Leserbriefe / 26.01.2020 • 18:45 Uhr / 2 Minuten Lesezeit

Warum müssen Kälber so weit transportiert werden? Haben nicht wir Verbraucher daran Mitschuld? Laufen wir nicht alle zum Supermarkt, um das Fleisch so günstig wie möglich zu kaufen? In meiner Kindheit war das noch anders: Wir waren zwölf Geschwister, trotzdem hatten wir Qualitätsfleisch vom Bauern. Mit den ersten Discountern begann das Preisdumping. Damals gab es viele Familien mit einer großen Kinderschar. Natürlich lief jeder dorthin, wo es günstige Lebensmittel gab, so mussten sich Händler zusammenschließen, damit ihnen die Kunden nicht davonliefen. Fleisch jedoch gab es lange nicht im Lebensmittelgeschäft.
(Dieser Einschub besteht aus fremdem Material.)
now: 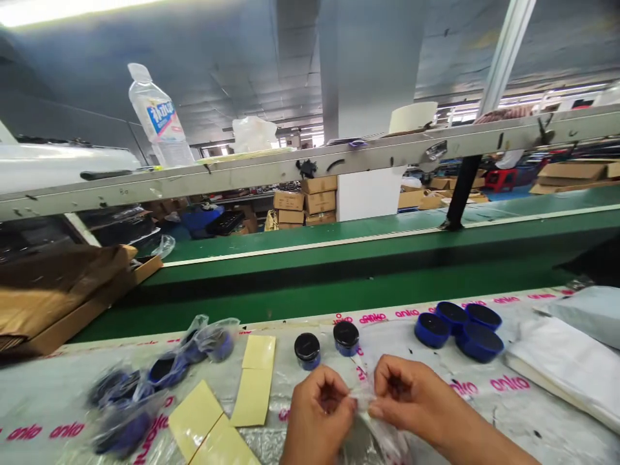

In den 80er-Jahren bekam man in den Städten auch Fleisch, viele kleine Metzgereien, die es damals noch in jedem Dorf gab, mussten schließen. Wir haben heute mehr Geld als unsere Eltern, und der Großteil könnte den fairen Preis von Nahrungsmitteln bezahlen. Bei Aufzucht der Tiere mit Muttermilch wären weniger Tiertransporte nötig. Das Auto verladen wir auch nicht, um es irgendwo günstig reparieren zu lassen. Nahrungsmittel, die unsere Lebensgrundlage sind, müssten wieder einen höheren Wert haben. Früher wurden jene Familien unterstützt, die sich das nicht leisten konnten. Heute kaufen wir die Nahrungsmittel zu Dumpingpreisen, und die Bauern bekommen Förderungen. Ist das nicht verkehrt?